Washington State has a vaccination rate of 61.3%, making it the sixth-most vaccinated state. Throughout the pandemic, it has managed to keep its rate of cases so low despite being one of the first states hit by the virus that it’s now No. 46 out of 50 in terms of cases per capita. While the vaccination rate in Washington State isn’t enough to prevent the community spread of COVID-19, it’s definitely enough to reduce the rate of spread and should mean that Washington’s hospitals are able to both deal with its own current surge of cases and still tend to people who have something other than COVID-19. Only they can’t. Because Idaho keeps begging them to take more, and the alternative is often literally allowing those patients to die. So Washington State takes them, and local citizens suffer.

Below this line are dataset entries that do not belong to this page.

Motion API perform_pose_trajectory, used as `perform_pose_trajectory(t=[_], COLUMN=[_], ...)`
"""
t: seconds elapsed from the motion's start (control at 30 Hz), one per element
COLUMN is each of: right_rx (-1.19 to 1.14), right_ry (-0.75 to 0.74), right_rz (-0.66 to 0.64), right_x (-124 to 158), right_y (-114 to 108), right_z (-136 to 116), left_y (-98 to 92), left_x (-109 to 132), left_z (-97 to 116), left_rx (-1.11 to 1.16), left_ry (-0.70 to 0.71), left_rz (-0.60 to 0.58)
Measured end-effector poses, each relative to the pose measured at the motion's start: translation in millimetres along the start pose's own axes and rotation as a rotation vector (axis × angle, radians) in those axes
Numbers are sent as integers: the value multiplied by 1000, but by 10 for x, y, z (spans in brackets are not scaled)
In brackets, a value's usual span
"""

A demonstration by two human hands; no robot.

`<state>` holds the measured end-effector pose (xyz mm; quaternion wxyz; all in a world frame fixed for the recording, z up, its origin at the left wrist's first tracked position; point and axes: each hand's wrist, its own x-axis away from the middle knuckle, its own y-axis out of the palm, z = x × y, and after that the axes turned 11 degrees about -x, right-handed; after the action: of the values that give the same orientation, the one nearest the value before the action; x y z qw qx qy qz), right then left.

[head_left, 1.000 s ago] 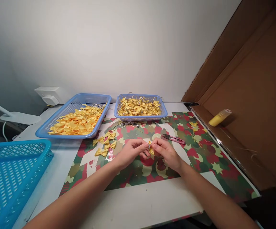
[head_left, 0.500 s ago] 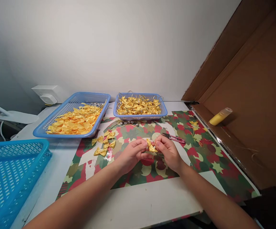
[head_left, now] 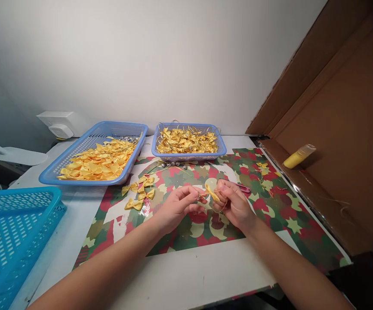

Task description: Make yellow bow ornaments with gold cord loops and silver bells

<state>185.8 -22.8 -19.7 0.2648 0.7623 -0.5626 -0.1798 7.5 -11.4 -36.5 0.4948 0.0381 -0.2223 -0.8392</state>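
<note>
Pinching a little yellow bow (head_left: 212, 193) between thumb and fingers, my right hand (head_left: 234, 204) is closed tight, just above the bright paper mat (head_left: 270, 215). My left hand (head_left: 176, 206) is close beside it on the left, fingertips shut on a thin gold string (head_left: 205, 195) that runs to the bow. A few loose bows (head_left: 139, 193) lie on the mat, left of my hands. I see pink snips (head_left: 242, 188) just behind my right hand. Far back stand two blue baskets: the big basket (head_left: 83, 182) on the left holds plain bows, the small basket (head_left: 189, 157) on the right holds bows with gold strings.
</note>
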Motion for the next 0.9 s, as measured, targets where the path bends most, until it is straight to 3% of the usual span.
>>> perform_pose_trajectory(t=[0.2, 0.3, 0.43, 0.67, 0.9], right_rx=[135, 285, 401, 574, 661], right_ry=[-98, -158, -150, -227, -326], right_rz=[-4, -63, -132, -172, -191], right_x=[-12, 5, 38, 35, 18], right_y=[-37, -50, -46, -2, 12], right_z=[20, 43, 40, -30, -38], left_y=[43, 77, 103, 87, 47], left_x=[22, 37, 61, 39, -4], left_z=[-6, -19, -47, -96, -91], left_rx=[22, 64, 29, 38, 190], left_ry=[-65, -144, -170, -74, -123], left_rz=[-122, -224, -269, -180, -121])
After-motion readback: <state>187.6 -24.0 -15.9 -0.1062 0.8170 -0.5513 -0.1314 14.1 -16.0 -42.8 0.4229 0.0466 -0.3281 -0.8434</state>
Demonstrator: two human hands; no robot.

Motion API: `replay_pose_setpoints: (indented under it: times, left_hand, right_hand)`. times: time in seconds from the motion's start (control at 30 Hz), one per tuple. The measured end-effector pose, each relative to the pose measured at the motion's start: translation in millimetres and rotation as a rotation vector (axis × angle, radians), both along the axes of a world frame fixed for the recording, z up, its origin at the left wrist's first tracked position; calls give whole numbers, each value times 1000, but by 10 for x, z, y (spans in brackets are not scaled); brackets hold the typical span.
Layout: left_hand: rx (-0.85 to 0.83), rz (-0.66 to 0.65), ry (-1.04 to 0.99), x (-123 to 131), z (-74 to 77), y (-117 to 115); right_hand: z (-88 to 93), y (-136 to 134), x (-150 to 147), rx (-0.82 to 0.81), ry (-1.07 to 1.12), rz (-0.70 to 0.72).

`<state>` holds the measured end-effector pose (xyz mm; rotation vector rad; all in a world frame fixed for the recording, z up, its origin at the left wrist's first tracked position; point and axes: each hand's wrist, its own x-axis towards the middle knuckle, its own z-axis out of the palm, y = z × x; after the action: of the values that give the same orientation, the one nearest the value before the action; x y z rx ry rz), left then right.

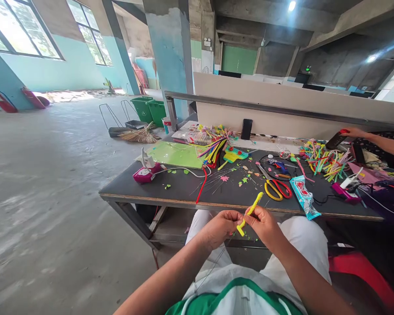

What’s happening along the Washington/Idaho border isn’t just an example of how the lies and conspiracy theories passed around the right-wing media have led almost 40% of Republicans to turn down a lifesaving vaccine; it’s also a story that goes right back to that first paragraph of this article: how hospitals in the area were never designed or staffed to deal with any sort of prolonged crisis. Somewhere over the last 10 years, some hospital consultant in Idaho has almost certainly received a lot of pats on the back, and a hefty bonus, for how many times he’s said “lean” or “six sigma.” For how well they all cut that margin of empty beds to the bone. On that front, Washington State is no better. Both states are near the bottom of the charts when it comes to hospital beds per capita, with <2 beds available for every 1,000 residents.

Both states had essentially zero spare capacity in their health care systems. Idaho just added Republican leadership to that mix.

When the map is full of hospitals at 95% capacity, it’s easy to assume that these are facilities are close to crisis, but not actually in crisis. For the patients, that’s not true. Patients suffering from heart attacks or cancer have worse outcomes when the hospitals are merely crowded rather than full. That’s true for COVID-19 patients as well. The staff of the hospital doesn’t scale up or down as the number of occupied beds changes. When those beds fill up, those same people only have to take care of more people, giving less time and attention to every patient.

And, as CNN reports, some of those hospitals are about to face a declining number of people to help with a rising number of patients.

A Covid-19 surge in Kentucky has led to so many patients at St. Claire Regional Medical Center that the workers are unsure how they'll handle the growing numbers when a medical team sent by the federal government leaves Friday.

Gov. Andy Beshear has deployed 400 National Guard troops who will be deployed across 25 hospitals, but that number is dwarfed by the number of COVID-19 patients. St. Claire Regional is currently operating at 130% capacity.

Even with no more room for beds, and the deployment of a federal emergency team about to end, the hospital’s chief medical officer swore they were not going to turn anyone away.

"We're gonna have to... don't know what we're going to do.”